As King notes, the leak/spin cycle points to the fact that, with the Chargers and Rams sharing the venue, it will have hosted as many NFL games as the new stadiums in Minnesota and Atlanta will host before staging a Super Bowl. The counter to that, however, is that an already hectic and stressful year, with 20 preseason and regular season games in five months, should not be made even more hectic and stressful via the extra work and effort and time and money and everything else spent in order to host a Super Bowl.
Security concerns remain paramount at the Super Bowl. From design to construction to operation of the stadium, new challenges will emerge regarding the process of letting the right people in and keeping the wrong people out. Last year in Minnesota, at the end of the first year of the new stadium’s life cycle, mischief-makers were able to make mischief with equipment they never should have been able to sneak through the doors.

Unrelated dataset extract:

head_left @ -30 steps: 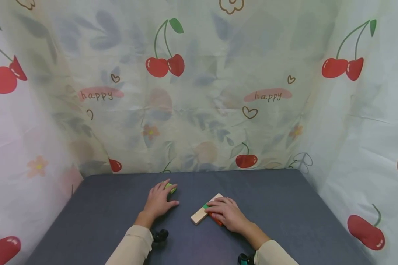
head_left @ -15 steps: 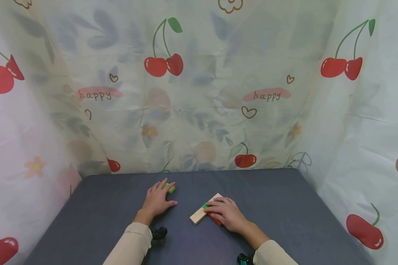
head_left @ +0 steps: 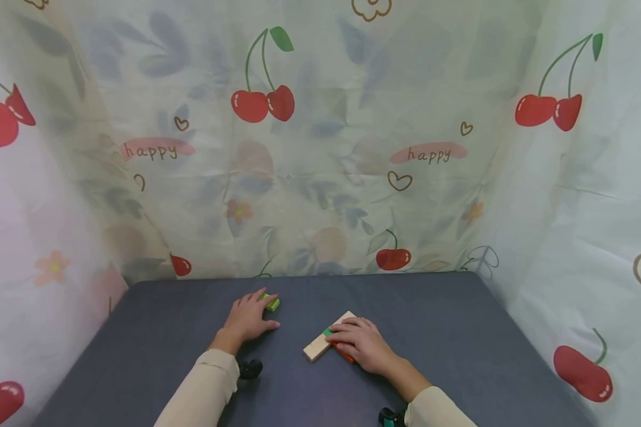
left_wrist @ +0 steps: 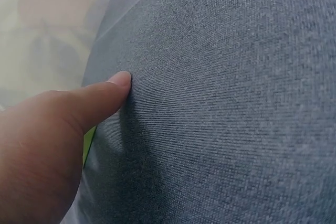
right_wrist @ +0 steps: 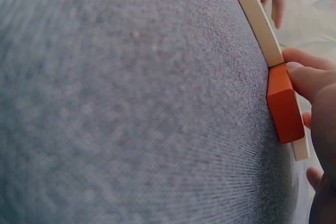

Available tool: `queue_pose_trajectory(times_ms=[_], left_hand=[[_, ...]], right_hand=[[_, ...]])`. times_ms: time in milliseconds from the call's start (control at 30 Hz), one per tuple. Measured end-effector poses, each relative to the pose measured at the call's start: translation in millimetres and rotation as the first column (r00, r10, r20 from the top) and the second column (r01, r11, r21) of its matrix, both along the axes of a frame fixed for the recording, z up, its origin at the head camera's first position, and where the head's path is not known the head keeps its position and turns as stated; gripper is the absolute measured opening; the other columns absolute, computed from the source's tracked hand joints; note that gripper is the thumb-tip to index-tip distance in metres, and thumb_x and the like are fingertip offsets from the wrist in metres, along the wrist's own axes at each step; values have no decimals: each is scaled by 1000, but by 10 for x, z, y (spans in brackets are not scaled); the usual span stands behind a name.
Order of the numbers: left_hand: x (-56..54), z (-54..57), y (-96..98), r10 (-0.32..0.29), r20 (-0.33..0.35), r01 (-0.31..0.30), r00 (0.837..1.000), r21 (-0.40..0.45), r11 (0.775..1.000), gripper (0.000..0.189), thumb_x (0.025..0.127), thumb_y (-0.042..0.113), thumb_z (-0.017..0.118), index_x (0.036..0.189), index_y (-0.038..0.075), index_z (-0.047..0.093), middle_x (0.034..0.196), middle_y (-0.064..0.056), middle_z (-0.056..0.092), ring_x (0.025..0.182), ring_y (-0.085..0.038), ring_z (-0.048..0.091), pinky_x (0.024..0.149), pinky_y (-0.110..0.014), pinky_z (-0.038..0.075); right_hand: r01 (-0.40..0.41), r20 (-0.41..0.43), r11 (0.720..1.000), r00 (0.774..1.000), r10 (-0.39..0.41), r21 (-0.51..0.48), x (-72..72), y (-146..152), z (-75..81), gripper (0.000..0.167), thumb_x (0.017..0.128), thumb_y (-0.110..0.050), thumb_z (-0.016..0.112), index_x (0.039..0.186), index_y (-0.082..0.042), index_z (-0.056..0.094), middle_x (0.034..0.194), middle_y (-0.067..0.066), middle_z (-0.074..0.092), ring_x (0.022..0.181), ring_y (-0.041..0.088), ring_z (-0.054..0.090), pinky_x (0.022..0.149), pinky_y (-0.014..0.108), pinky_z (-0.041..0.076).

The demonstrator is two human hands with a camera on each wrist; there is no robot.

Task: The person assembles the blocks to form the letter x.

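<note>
A lime-green block (head_left: pixel 272 303) lies toward the table's far side. My left hand (head_left: pixel 247 317) is spread beside it, fingertips overlapping its far left part in the head view; in the left wrist view only a sliver of green block (left_wrist: pixel 88 144) shows behind the thumb. My right hand (head_left: pixel 367 346) holds a group of joined blocks: light wooden blocks (head_left: pixel 316 348) in a slanted row, a green piece (head_left: pixel 327 332) between them, and an orange block (right_wrist: pixel 286 113) against the side. In the right wrist view the thumb rests on the orange block's edge, fingers over the wood.
The dark grey tabletop (head_left: pixel 432 332) spreads around both hands. Behind and at the sides hang curtains (head_left: pixel 320 178) printed with cherries and flowers. Black wrist devices (head_left: pixel 251 369) sit at the cuffs of both sleeves.
My left hand has drawn slightly left, and more of the lime-green block shows. The right hand and its blocks keep their place; the head view has shifted a little.
</note>
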State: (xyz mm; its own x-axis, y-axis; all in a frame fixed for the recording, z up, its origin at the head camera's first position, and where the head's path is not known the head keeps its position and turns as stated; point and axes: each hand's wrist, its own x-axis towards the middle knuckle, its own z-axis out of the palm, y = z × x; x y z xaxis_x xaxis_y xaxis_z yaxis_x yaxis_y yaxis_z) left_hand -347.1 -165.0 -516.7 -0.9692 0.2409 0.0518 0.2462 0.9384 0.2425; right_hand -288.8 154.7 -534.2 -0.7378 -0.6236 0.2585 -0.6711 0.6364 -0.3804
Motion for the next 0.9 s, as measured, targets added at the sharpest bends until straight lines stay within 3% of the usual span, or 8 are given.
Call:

While similar issues problems have happened at older stadiums (like the one in Charlotte), deviating from a rule/unofficial policy/whatever invites a big, fat I-told-you-so if anything happens that shouldn’t during Super Bowl LV.
Then there’s the possibility of further construction delays. Already behind by a full year, what if more unanticipated delays emerge? It would make much more sense to push the Super Bowl back by a year now in order to avoid having to scramble at a time when it may be much harder to reserve thousands of hotel rooms and the various large halls and other spaces needed to pull off the full Super Bowl experience.
For those reasons, the folks building the L.A. stadium shouldn’t be trying to keep their current Super Bowl in place; they should be clamoring to get it delayed. As King notes, the new venue will host multiple Super Bowls. Whether the first one happens to cap the 2020 or 2021 season shouldn’t matter.